* [Exercise objective] Somewhere below are a line with "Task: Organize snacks" and a later line with "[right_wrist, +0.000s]". Output exactly those lines and all lines between them.

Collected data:
____________________

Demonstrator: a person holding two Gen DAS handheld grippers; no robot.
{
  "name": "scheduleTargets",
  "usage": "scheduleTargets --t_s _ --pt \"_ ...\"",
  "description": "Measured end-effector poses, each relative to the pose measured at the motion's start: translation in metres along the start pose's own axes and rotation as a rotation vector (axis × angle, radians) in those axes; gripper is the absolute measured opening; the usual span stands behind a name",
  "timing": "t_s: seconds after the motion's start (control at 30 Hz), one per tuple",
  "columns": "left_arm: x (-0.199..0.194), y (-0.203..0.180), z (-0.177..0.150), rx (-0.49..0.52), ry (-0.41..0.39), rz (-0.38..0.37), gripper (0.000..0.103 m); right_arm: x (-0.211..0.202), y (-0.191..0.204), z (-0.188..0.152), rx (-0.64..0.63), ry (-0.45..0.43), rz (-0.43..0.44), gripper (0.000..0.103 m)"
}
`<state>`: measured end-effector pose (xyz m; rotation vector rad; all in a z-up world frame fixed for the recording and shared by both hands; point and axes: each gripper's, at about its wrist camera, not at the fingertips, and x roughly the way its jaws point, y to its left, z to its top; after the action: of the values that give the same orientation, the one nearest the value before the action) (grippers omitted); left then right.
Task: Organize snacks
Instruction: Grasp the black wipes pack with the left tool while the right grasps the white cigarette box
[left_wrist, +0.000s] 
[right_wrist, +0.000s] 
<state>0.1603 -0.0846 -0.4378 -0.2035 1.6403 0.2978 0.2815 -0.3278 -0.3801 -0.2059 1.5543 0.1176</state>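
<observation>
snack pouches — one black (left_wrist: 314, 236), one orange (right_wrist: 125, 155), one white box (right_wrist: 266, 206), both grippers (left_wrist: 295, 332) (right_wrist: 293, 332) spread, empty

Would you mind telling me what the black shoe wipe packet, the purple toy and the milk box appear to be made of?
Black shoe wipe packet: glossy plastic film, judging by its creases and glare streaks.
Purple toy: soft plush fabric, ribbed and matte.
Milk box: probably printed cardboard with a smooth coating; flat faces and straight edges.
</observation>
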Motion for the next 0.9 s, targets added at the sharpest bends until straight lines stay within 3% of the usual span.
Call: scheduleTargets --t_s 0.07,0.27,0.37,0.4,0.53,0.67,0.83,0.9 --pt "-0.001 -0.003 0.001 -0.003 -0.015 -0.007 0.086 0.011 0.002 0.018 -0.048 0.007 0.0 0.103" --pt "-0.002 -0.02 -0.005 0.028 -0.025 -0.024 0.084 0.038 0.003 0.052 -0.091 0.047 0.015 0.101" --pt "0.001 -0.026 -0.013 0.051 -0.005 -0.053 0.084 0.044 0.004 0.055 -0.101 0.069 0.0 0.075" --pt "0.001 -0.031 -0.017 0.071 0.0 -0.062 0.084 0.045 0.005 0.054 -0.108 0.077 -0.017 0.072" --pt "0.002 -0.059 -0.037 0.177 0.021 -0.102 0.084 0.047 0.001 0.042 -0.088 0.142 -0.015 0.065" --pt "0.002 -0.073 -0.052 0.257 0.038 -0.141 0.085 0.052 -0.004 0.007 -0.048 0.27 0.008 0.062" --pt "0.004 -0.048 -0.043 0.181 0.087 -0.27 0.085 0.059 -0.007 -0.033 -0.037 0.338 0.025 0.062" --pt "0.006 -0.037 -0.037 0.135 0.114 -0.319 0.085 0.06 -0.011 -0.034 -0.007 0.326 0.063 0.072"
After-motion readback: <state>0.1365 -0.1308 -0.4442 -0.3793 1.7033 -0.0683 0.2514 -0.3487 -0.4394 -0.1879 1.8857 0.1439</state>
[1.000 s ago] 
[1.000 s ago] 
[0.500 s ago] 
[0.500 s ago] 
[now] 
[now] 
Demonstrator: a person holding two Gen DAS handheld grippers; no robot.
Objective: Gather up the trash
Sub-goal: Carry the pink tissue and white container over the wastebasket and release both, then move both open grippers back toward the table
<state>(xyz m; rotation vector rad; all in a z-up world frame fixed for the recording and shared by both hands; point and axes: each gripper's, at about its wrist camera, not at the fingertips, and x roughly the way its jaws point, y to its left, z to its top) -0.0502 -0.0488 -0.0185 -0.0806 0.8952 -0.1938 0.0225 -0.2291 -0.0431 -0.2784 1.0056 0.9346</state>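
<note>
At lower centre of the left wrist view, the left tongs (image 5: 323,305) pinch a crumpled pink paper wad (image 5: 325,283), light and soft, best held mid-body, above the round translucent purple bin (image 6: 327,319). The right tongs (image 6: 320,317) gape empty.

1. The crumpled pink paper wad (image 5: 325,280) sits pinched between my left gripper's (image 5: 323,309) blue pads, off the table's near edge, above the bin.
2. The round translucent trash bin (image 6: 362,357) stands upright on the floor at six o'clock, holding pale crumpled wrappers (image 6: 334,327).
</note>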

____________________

* [Expected answer]
Task: Organize snacks
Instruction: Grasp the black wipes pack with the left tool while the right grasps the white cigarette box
[left_wrist, +0.000s] 
[right_wrist, +0.000s] 

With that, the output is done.